‘Criminals’. Sexual freedom before the storm stage

The mechanisms that lead the director to choose the script are ambiguous. Some works written a hundred years ago still challenge us, others have not aged well and have to go through the parlor. Sometimes the change is so drastic that you wonder why the director didn’t write another straight play. with Criminals, Jordi Prat i Coll’s new proposal based on Ferdinand Bruckner’s text, does little of the latter. It is undeniable that justice remains a very current issue, and that some of Bruckner’s ideas about criminality still ring true. However, it seems that the director does not completely trust the script, as he adds a prologue, an epilogue, and all kinds of textual fillers.

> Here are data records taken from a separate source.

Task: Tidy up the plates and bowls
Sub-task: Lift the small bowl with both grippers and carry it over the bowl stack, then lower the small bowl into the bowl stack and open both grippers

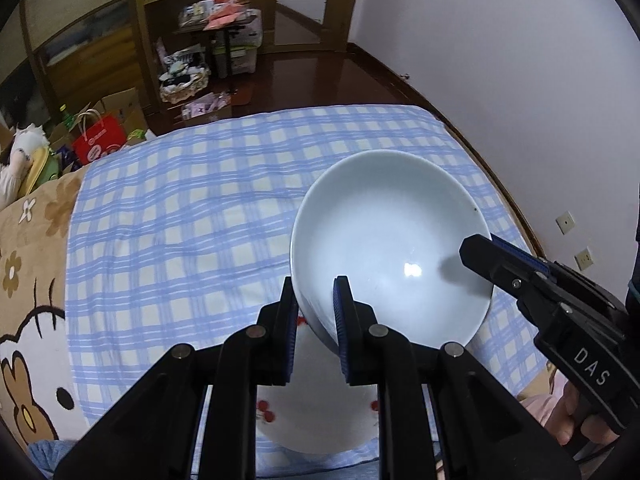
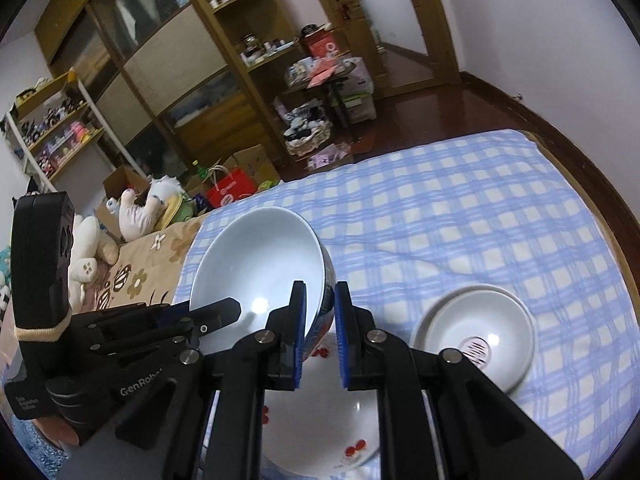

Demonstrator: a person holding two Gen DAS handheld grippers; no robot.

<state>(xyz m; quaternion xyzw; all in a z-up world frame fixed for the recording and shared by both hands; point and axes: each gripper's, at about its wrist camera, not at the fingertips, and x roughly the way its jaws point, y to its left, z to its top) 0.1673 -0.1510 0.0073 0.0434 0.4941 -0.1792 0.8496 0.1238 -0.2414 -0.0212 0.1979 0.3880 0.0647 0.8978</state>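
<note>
Black arms of the left tool (image 1: 314,300) filled the bottom of its view, and its two blue pads were clamped on the near rim of a big pale blue bowl (image 1: 390,248). One pad sat inside the bowl and one sat outside. The right tool (image 2: 320,304) was clenched on the same bowl (image 2: 256,264) at another spot on the rim, again with one pad inside and one outside. In the left view the right tool (image 1: 478,246) came in from the right and gripped the far side of the rim. In the right view the left tool (image 2: 224,308) came in from the left.

So both tools held the bowl up in the air, tipped a little. Right under it lay a white plate (image 2: 320,420) with small red pictures on it. Just beside the plate, on the right, sat a smaller white bowl (image 2: 476,332) with a round mark in its bottom. Plate and small bowl rested on a bed with a blue checked sheet (image 1: 180,208). Past the bed were a dark wood floor (image 1: 320,72), tall wood shelves (image 2: 224,92) and a red bag (image 2: 232,192).
</note>
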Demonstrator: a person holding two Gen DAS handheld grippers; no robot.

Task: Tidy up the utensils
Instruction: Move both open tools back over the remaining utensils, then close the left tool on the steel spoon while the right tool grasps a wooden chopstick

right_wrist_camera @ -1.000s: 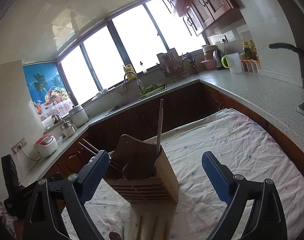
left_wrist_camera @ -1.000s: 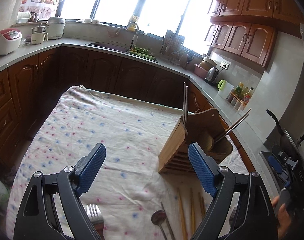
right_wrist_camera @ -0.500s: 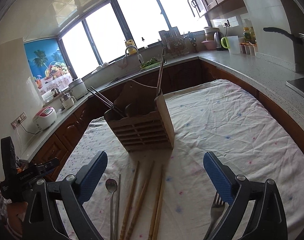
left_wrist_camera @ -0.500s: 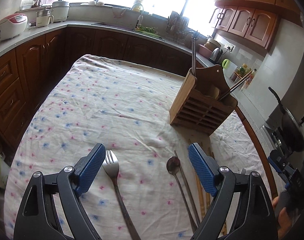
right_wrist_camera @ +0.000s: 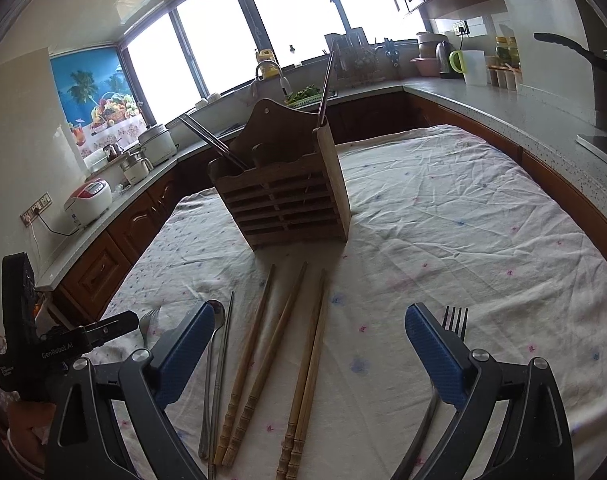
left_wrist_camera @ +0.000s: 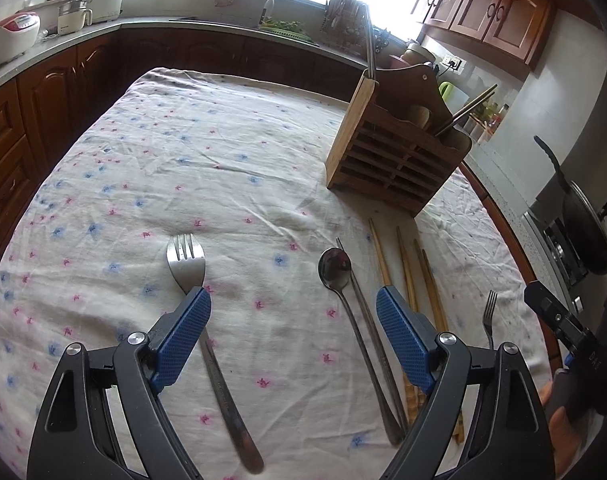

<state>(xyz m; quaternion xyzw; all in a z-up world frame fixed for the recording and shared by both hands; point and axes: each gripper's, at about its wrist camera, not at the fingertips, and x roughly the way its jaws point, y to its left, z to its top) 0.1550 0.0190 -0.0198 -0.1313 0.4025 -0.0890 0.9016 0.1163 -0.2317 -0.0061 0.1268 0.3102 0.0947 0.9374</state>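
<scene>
A wooden utensil holder [left_wrist_camera: 395, 160] [right_wrist_camera: 287, 196] stands on the flowered tablecloth [left_wrist_camera: 207, 168], with metal chopsticks in it. In front of it lie a large fork [left_wrist_camera: 191, 276], a metal spoon [left_wrist_camera: 337, 276] with a metal chopstick, several wooden chopsticks [left_wrist_camera: 407, 276] [right_wrist_camera: 279, 344] and a second fork [left_wrist_camera: 489, 312] [right_wrist_camera: 455, 320]. My left gripper [left_wrist_camera: 293, 308] is open above the cloth between large fork and spoon. My right gripper [right_wrist_camera: 309, 328] is open above the wooden chopsticks, the second fork by its right finger.
Kitchen counters with dark wooden cabinets ring the table. A rice cooker [left_wrist_camera: 11, 36], a sink [left_wrist_camera: 271, 24] and a kettle [right_wrist_camera: 445, 58] stand on them. A black pan [left_wrist_camera: 583, 224] sits on the stove at the right.
Both grippers have tilted down and drawn back from the holder. The utensils on the cloth have come into full view. Both stay open.
</scene>
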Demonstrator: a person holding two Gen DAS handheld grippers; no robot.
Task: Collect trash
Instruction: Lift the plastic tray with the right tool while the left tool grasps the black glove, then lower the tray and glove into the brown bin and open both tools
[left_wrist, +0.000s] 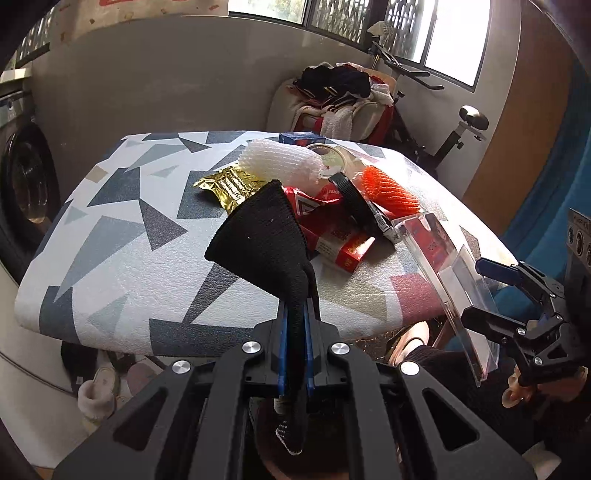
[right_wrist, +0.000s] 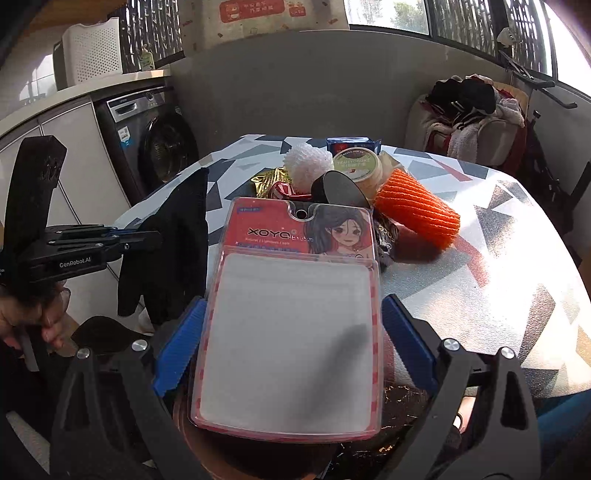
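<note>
Where red card reads "XOYO" – blister pack, "GenRobot.AI" – left gripper

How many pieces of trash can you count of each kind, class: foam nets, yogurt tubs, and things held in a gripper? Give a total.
Foam nets: 2, the white net and the orange net
Yogurt tubs: 1, the yogurt tub
Held in grippers: 2, the black glove in the left gripper and the blister pack in the right gripper
Total: 5
</note>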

Jordi Prat e Cole is not afraid of Sala Gran del TNC, as he has shown in productions such as the hilarious film Canbrosa pink toys of Rusiñol or better Rambla de les Florestes From Sagara On this occasion, the results focus particularly on staging. Laura Close created three spaces that function aesthetically and dramatically: the first act building, pure 13 Del Persepe Street; The second court (sober simplicity in black) and the third cabaret. Danny Espasa signs the soundtrack and Jordi Cornudella (piano and clarinet), Jordi Santanach (clarinet and sax) and Dick Thieme (double bass) lead, with melodies in dialogue with 1920s jazz and Kurt Weill (a wonderful moment where echoes of Lily Marlene with Maki razor). Montse Colomé moves and makes the performers dance with his usual elegance and grace, and the company devotes itself to the game with gusto. It is the dramaturgy, adapted from Prat i Coll, that doesn’t quite work, that does Criminals It is a strange sight, and it is not clear in which direction to advance.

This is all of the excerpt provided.